CSE 590mv: Markovia

Meets Wednesdays 5pm-6pm, Allen Center 203 (Fall 2006)
Organizers: Sumit Basu (Microsoft Research) and Tanzeem Choudhury (Intel Research Seattle)

 

The Markovia seminar surveys a variety of topics in machine learning via reading, presenting, and discussing papers from top conferences and journals.   Our focus and level of formality vary from quarter to quarter: this time around we will be discussing some recent hotspots in the community, including learning to rank, new methods for unsupervised learning, and more.  We will have a fairly informal reading-group setting this fall, where we will discuss the papers as a group; in other (for-credit) quarters we have a more formal structure with members volunteering for papers and presenting them to the rest of the group.  We welcome all students and faculty to Markovia and extend a special invitation for new graduate students.  Participants should ideally have a good background in probability; familiarity with the basic notions of machine learning (supervised vs. unsupervised, generative vs. discriminative, classification vs. inference, etc.) will be helpful.   NOTE: this quarter 590mv is not for offered for credit, but will be again in future quarters.

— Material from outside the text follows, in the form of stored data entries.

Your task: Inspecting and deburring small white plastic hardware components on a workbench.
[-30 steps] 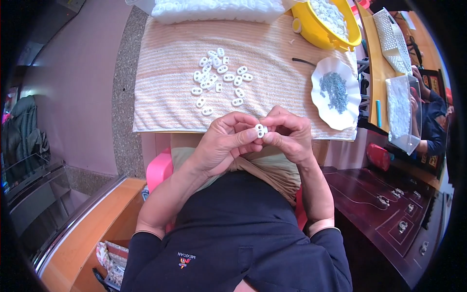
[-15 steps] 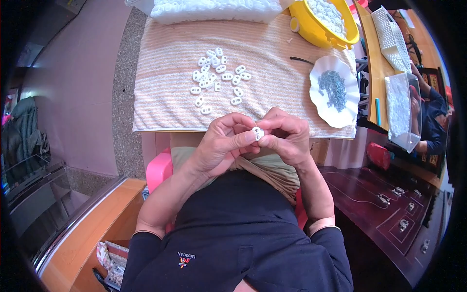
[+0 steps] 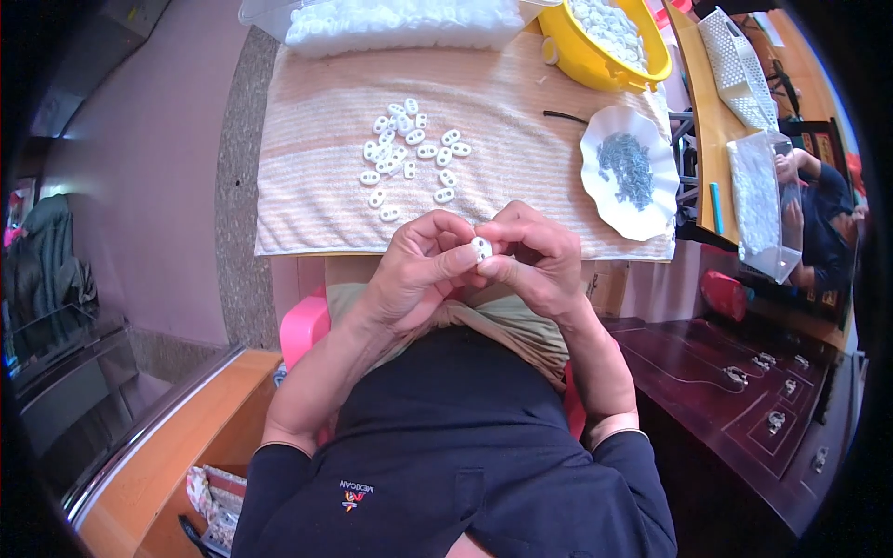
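Between both hands, just off the near edge of the table, is a small white oval plastic piece with two dark holes [image 3: 481, 249]. My left hand [image 3: 423, 270] pinches it from the left with thumb and fingers. My right hand [image 3: 535, 256] grips its right side between thumb and forefinger; whether those fingertips hold anything smaller is hidden. Beyond my left hand, a loose group of similar white two-hole pieces [image 3: 391, 164] lies on the striped towel [image 3: 316, 200]. To the right stands a white scalloped plate [image 3: 595, 200] bearing a heap of small grey metal screws [image 3: 625, 169].
A clear bin of white pieces [image 3: 405, 26] and a yellow basket [image 3: 588, 58] line the far edge. One dark thin rod [image 3: 564, 115] lies near the plate. At right, another person [image 3: 828, 219] works beside a clear box [image 3: 763, 209] and a white perforated basket [image 3: 737, 70].
Both hands have shifted slightly left in the picture with the white piece, and the table items have shifted too, as the view has turned a little. The grip looks the same.
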`<action>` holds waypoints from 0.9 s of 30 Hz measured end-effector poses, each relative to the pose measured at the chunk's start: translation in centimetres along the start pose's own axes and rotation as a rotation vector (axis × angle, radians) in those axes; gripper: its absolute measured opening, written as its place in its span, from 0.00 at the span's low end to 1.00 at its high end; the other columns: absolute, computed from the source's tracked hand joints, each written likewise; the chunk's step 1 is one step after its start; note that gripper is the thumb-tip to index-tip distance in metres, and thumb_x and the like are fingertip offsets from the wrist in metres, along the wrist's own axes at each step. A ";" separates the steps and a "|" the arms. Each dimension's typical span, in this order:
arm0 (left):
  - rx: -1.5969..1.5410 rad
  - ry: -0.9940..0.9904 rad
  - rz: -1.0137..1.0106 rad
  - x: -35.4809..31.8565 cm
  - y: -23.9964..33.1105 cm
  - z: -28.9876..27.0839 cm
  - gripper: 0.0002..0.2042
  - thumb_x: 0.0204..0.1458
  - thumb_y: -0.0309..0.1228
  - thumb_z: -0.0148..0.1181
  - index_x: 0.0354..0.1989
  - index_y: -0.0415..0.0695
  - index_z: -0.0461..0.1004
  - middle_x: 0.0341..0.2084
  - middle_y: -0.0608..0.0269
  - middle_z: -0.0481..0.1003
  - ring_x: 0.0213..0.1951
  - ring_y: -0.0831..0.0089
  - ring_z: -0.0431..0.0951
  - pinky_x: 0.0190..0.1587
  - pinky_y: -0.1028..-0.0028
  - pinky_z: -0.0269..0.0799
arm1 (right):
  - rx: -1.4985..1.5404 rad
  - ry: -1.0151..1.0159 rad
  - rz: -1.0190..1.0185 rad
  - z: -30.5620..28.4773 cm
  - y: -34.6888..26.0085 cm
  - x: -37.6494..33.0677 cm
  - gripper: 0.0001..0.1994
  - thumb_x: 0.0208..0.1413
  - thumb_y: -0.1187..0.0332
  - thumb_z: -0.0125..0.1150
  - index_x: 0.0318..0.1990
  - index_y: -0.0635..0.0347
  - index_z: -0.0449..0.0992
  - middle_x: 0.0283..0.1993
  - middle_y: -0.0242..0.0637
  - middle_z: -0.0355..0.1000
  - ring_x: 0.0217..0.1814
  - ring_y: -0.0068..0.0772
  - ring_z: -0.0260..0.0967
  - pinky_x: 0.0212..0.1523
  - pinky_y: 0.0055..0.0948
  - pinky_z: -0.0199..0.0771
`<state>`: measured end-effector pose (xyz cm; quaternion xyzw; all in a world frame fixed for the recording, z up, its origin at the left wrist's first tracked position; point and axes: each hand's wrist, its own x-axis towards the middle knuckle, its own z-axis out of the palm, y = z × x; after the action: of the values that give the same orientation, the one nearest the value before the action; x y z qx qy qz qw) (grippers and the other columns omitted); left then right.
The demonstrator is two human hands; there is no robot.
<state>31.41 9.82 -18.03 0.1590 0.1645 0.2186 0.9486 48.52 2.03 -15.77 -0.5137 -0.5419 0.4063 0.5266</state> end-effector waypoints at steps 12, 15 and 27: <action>0.032 -0.024 -0.033 -0.1 0.0 -0.1 0.08 0.52 0.22 0.63 0.37 0.39 0.71 0.33 0.61 0.76 0.34 0.75 0.77 0.37 0.77 0.77 | -0.002 -0.015 -0.015 -0.1 -0.6 -0.1 0.16 0.46 0.77 0.71 0.45 0.66 0.78 0.34 0.38 0.72 0.34 0.23 0.70 0.32 0.19 0.70; 0.040 -0.036 -0.041 -0.3 0.0 -0.2 0.07 0.51 0.23 0.64 0.35 0.39 0.71 0.32 0.60 0.76 0.34 0.76 0.77 0.37 0.77 0.76 | -0.020 -0.010 -0.044 0.0 -1.0 0.1 0.16 0.46 0.76 0.71 0.44 0.65 0.79 0.33 0.37 0.72 0.33 0.24 0.70 0.32 0.19 0.68; 0.018 -0.051 -0.049 -0.5 0.0 0.2 0.06 0.51 0.24 0.65 0.32 0.40 0.72 0.33 0.59 0.77 0.34 0.74 0.78 0.38 0.75 0.76 | -0.020 -0.001 -0.071 0.2 -1.4 -0.2 0.16 0.46 0.75 0.71 0.45 0.63 0.79 0.32 0.35 0.72 0.33 0.23 0.68 0.32 0.20 0.66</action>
<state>31.04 9.52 -17.70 0.1689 0.1460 0.1897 0.9561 48.11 1.67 -14.44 -0.4993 -0.5641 0.3821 0.5353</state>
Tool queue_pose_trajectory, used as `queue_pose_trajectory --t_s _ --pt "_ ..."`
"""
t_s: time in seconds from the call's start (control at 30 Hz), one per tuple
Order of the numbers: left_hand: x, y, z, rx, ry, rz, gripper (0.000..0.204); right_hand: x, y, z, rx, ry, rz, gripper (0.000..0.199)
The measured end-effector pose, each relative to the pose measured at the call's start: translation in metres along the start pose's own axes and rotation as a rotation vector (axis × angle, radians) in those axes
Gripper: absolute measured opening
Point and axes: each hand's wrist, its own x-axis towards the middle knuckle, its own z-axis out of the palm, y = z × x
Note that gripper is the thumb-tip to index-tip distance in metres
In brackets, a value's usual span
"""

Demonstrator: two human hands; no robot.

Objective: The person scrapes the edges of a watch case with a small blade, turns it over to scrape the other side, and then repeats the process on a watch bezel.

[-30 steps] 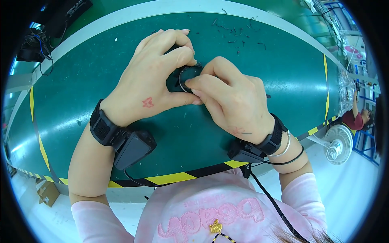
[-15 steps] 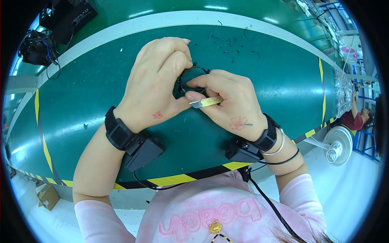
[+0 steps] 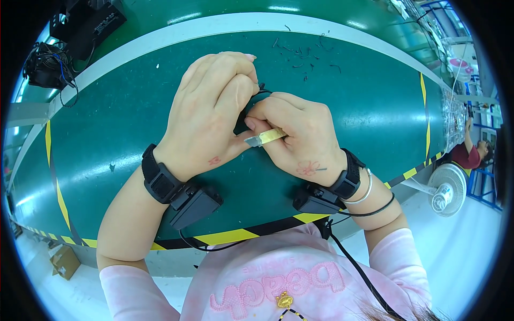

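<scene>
My left hand [image 3: 214, 109] is curled round a thin black ring-shaped part [image 3: 262, 90], which shows only in slivers above and between the hands. My right hand [image 3: 300, 131] is closed, its thumb and forefinger pinched together at the ring's near right side. Whether that pinch holds a bit of the ring cannot be made out. Tucked in the same hand is a small blade with a yellow grip [image 3: 267, 137]. Its grey metal end points left, past the thumb, close to my left thumb's base. Both hands are just above the green table [image 3: 369, 123].
Several thin black scraps [image 3: 305, 53] lie on the table beyond my hands. A black box [image 3: 93, 27] and a bundle of black cables [image 3: 45, 67] are at the far left. Yellow-black tape [image 3: 227, 236] marks the near edge. A white fan [image 3: 447, 190] and another person [image 3: 468, 158] are at the right.
My hands have drawn closer together, and the left has shifted slightly right. The right forefinger, stretched across the ring before, is now bent in against the thumb. Less of the ring shows.
</scene>
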Motion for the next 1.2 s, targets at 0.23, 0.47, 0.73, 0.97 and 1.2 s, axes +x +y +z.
queue_pose_trajectory --t_s 0.23,0.47,0.73,0.97,1.2 --pt "0.002 0.001 0.000 -0.011 -0.003 0.004 0.051 -0.002 0.000 0.003 0.009 0.023 -0.025 0.012" --pt "0.006 0.004 0.000 -0.022 -0.009 0.009 0.051 -0.003 0.002 0.001 -0.017 0.043 -0.031 0.014" --pt "0.004 0.001 0.000 -0.034 -0.011 0.004 0.052 -0.001 0.005 0.005 -0.003 0.100 -0.038 0.019" --pt "0.003 0.001 0.000 -0.055 -0.030 -0.022 0.055 0.003 0.005 0.000 -0.013 0.155 -0.018 0.020" --pt "0.000 -0.001 0.002 -0.069 -0.032 -0.039 0.056 0.004 0.006 -0.007 -0.001 0.185 0.001 0.019"
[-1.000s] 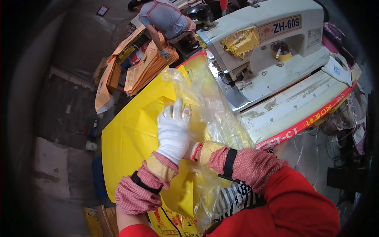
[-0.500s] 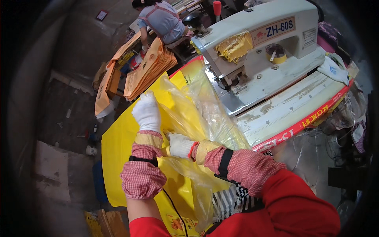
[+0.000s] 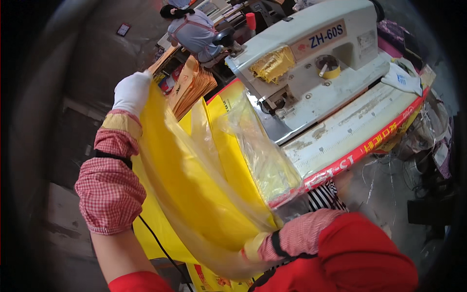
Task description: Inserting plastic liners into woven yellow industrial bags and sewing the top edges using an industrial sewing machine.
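My left hand (image 3: pixel 132 92), in a white knit glove, is raised at the left and closed on the top edge of a yellow bag sheet (image 3: pixel 170 146). The sheet, with a clear plastic liner (image 3: pixel 192 194) along it, hangs in a curve, blurred by motion. Low at the centre, my right hand is hidden behind the yellow and clear folds; its checked sleeve (image 3: pixel 296 233) and yellow cuff show beside them. More yellow bags (image 3: pixel 233 160) with a clear liner (image 3: pixel 262 146) lie under and beyond the raised sheet, against the machine table.
A pale industrial sewing machine (image 3: pixel 272 44) stands at the right on a red-edged table (image 3: pixel 360 153), with a tape roll (image 3: pixel 328 66) and white glove (image 3: pixel 403 79) on it. Orange bags (image 3: pixel 192 90) are stacked at the back left, near another person (image 3: pixel 194 34).
My left hand has swung left and up, lifting the yellow sheet's edge. My right hand has drawn down and slightly right, behind the folds. The view has shifted slightly.
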A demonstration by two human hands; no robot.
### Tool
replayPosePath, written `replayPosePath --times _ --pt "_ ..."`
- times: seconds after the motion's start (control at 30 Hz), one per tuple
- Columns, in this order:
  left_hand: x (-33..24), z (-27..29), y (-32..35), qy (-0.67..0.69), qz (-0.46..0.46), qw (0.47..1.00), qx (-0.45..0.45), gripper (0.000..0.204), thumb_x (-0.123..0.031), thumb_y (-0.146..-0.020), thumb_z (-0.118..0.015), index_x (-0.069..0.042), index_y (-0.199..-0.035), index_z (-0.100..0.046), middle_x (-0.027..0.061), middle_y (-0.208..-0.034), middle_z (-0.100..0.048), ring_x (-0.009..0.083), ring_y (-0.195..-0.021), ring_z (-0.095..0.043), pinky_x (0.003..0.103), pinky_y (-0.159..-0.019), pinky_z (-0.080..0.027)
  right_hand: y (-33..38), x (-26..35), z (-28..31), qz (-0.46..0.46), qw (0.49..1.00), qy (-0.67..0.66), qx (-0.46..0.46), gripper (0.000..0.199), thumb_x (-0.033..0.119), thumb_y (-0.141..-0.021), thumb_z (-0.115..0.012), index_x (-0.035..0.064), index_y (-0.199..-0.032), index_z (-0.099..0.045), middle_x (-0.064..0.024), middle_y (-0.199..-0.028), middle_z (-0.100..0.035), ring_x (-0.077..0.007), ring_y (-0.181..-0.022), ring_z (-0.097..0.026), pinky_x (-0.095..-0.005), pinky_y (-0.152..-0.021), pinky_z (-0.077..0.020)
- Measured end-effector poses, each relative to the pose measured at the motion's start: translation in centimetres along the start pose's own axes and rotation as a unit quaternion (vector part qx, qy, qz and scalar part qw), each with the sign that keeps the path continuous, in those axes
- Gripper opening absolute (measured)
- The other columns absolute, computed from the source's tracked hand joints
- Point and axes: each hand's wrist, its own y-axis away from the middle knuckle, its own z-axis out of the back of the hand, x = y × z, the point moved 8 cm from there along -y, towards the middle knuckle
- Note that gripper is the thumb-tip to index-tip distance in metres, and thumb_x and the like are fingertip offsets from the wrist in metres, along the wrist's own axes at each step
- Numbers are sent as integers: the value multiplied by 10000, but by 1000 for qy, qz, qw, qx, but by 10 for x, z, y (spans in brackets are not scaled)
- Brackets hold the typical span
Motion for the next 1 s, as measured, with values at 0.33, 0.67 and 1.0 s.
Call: replayPosePath --times 0.33,0.67,1.0 --pt "-2 21 32 -12 -33 996 85 209 -150 -857 -410 -70 -921 -592 131 -866 -623 292 -817 -612 362 -695 -490 148 -38 155 -160 867 -18 -471 413 296 -809 -497 105 -1175 -493 -131 -988 -576 -272 -896 -552 -332 -825 -419" --pt "-19 19 41 -23 -36 994 98 229 -172 -869 -398 -75 -922 -599 118 -859 -632 284 -795 -623 371 -660 -499 172 -80 217 -164 818 -217 -507 610 210 -737 -628 65 -1274 -376 -150 -960 -586 -268 -785 -582 -337 -694 -470" --pt "-17 5 42 17 25 986 164 320 -281 -896 -368 -63 -998 -579 143 -923 -623 311 -850 -605 383 -734 -470 119 -95 199 -252 886 -143 -362 439 232 -683 -636 12 -1051 -538 -199 -852 -608 -321 -745 -590 -386 -663 -467"
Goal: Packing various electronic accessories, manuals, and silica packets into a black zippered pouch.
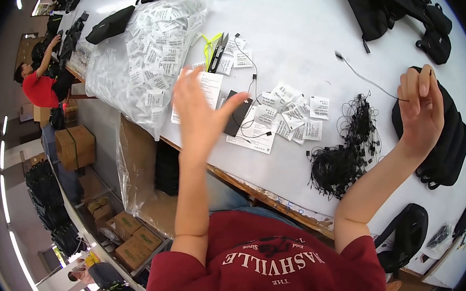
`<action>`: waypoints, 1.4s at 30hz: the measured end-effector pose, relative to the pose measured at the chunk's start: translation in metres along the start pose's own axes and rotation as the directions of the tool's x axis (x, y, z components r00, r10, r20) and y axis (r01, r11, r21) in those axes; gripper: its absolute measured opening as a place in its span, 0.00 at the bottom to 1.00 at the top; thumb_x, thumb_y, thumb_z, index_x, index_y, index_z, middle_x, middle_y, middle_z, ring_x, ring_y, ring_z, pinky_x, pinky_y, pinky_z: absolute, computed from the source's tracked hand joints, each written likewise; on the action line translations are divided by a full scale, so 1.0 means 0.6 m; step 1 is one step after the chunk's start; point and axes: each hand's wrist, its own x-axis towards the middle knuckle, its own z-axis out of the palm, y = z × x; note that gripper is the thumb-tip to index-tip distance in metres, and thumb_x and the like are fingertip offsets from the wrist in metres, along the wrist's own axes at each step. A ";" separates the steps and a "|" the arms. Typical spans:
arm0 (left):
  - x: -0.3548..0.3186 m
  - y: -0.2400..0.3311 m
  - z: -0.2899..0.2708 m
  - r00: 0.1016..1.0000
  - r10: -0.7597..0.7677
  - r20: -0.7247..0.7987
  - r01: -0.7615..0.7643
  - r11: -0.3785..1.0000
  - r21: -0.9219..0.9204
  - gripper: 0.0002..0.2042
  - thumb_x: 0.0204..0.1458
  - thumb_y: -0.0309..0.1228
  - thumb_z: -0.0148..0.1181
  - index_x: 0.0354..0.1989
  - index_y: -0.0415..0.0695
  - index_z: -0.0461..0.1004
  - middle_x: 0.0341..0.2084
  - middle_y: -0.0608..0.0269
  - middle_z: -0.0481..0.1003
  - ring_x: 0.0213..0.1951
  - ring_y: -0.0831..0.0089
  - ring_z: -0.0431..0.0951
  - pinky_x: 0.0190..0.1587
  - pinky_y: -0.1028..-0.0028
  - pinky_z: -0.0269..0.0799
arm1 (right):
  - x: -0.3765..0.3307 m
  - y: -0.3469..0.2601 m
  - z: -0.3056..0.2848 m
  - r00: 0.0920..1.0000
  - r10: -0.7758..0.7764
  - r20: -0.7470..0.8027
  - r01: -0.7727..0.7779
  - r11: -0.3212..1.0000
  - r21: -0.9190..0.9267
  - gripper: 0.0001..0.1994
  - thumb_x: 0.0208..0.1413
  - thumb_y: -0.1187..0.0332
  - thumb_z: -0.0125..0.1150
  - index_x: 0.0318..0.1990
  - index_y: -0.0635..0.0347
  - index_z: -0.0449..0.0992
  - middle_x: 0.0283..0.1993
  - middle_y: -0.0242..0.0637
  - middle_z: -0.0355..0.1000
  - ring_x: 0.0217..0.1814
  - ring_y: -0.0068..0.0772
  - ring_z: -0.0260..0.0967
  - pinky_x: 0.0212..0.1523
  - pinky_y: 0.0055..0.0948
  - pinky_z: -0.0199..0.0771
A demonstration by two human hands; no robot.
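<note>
The right hand [420, 102] is raised above the right part of the white table [299, 21], with the fingers curled and the fingertips pinching one end of a thin black cord [370, 82]. The cord runs from the fingertips to the left and far across the table, ending in a small dark tip that lies on the surface. The hand hangs in front of a black bag [448, 141] at the right edge of the table.

The left hand [200, 112] is held up over the near left part of the table, palm flat, fingers spread and grasping nothing. Just right of its fingertips lies a black card [236, 113] on a sheet of paper [255, 139].

Between the two hands, a scatter of white tags [294, 114] lies on the table. Just right of it, near the table's front edge, sits a tangled pile of black cords [343, 154]. A clear plastic bag [140, 53] full of white tags sits at the far left. Yellow-handled scissors [213, 49] lie just right of that bag.
</note>
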 end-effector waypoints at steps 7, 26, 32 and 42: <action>-0.028 -0.077 0.011 0.978 -0.166 0.124 0.165 0.986 0.022 0.48 0.36 0.47 0.71 0.64 0.41 0.51 0.58 0.42 0.56 0.60 0.47 0.56 0.62 0.52 0.49 | 0.008 -0.001 0.017 0.997 0.036 0.074 -0.022 0.982 -0.190 0.12 0.62 0.65 0.38 0.26 0.57 0.61 0.17 0.27 0.54 0.18 0.14 0.46 0.21 0.14 0.46; 0.091 0.089 0.025 0.988 0.067 0.142 0.014 0.863 -0.505 0.47 0.36 0.39 0.71 0.64 0.37 0.50 0.58 0.41 0.56 0.62 0.51 0.56 0.64 0.59 0.50 | -0.001 -0.008 -0.022 0.997 -0.017 -0.069 0.008 0.993 -0.118 0.12 0.62 0.62 0.42 0.30 0.58 0.66 0.17 0.26 0.56 0.18 0.13 0.48 0.18 0.15 0.46; 0.138 0.158 0.120 0.915 0.256 0.314 -0.213 0.963 -0.164 0.48 0.36 0.44 0.71 0.64 0.38 0.51 0.56 0.41 0.59 0.59 0.49 0.59 0.62 0.57 0.54 | 0.001 -0.012 -0.027 0.992 -0.032 -0.119 0.020 0.995 -0.102 0.13 0.61 0.63 0.46 0.29 0.61 0.71 0.17 0.27 0.61 0.18 0.12 0.55 0.18 0.14 0.51; 0.152 0.283 0.084 0.951 0.258 0.171 0.016 0.510 -0.860 0.24 0.45 0.24 0.63 0.53 0.37 0.66 0.43 0.61 0.64 0.43 0.71 0.68 0.43 0.73 0.71 | 0.000 -0.005 -0.032 0.942 -0.052 -0.332 -0.090 0.913 -0.398 0.11 0.60 0.64 0.53 0.30 0.61 0.75 0.15 0.19 0.56 0.18 0.08 0.49 0.19 0.16 0.47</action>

If you are interested in attending, feel free to drop in; if you'd like to receive mailings about the next week's paper, future course announcements, etc., please email us so we can put you on the mailing list. 

Schedule:

Date Topic Paper(s)
October 18, 2006 Learning to Rank Burges et al., "Learning to Rank using Gradient Descent."  Proceedings of the Int'l. Conf. on Machine Learning 2005 (ICML '05).
October 25, 2006 Matrix Factorization N. Srebro, J. Rennie, and T. Jaakkola.  "Maximum Margin Matrix Factorization."  NIPS 2004. 
November 1, 2006 Log-Linear Classifiers N. Smith and J. Eisner.  "Contrastive Estimation: Training Log-Linear Models on Unlabeled Data."  Proceedings of the Assoc. of Comp. Linguistics 2005 (ACL'05).
November 8, 2006 Risk Bounds P. Bartlett, M. Jordan, and J. McAuliffe.  "Convexity, Classification, and Risk Bounds."  University of California, Berkeley, ECE Department Tech Report #638. pp. 1-25.
November 15, 2006 GP Regression Y. Shen, A. Ng, and M. Seeger.  "Fast Gaussian Process Regression using KD-Trees." NIPS 2005.
November 22, 2006 - NO CLASS Thanksgiving  Week  
November 29, 2006 TBA Cancelled due to snowstorm
December 6, 2006 - NO CLASS [NIPS  in Vancouver]  
Dec. 13, 2006  (Finals Week) Nearest Neighbor Methods J. Goldstein, J.C. Platt, and C.J.C. Burges.  "Redundant Bit Vectors for Quickly Searching High-Dimensional Regions."  In Deterministic and Statistical Methods in Machine Learning, Springer Lecture Notes in AI, pp. 137-158 (2005).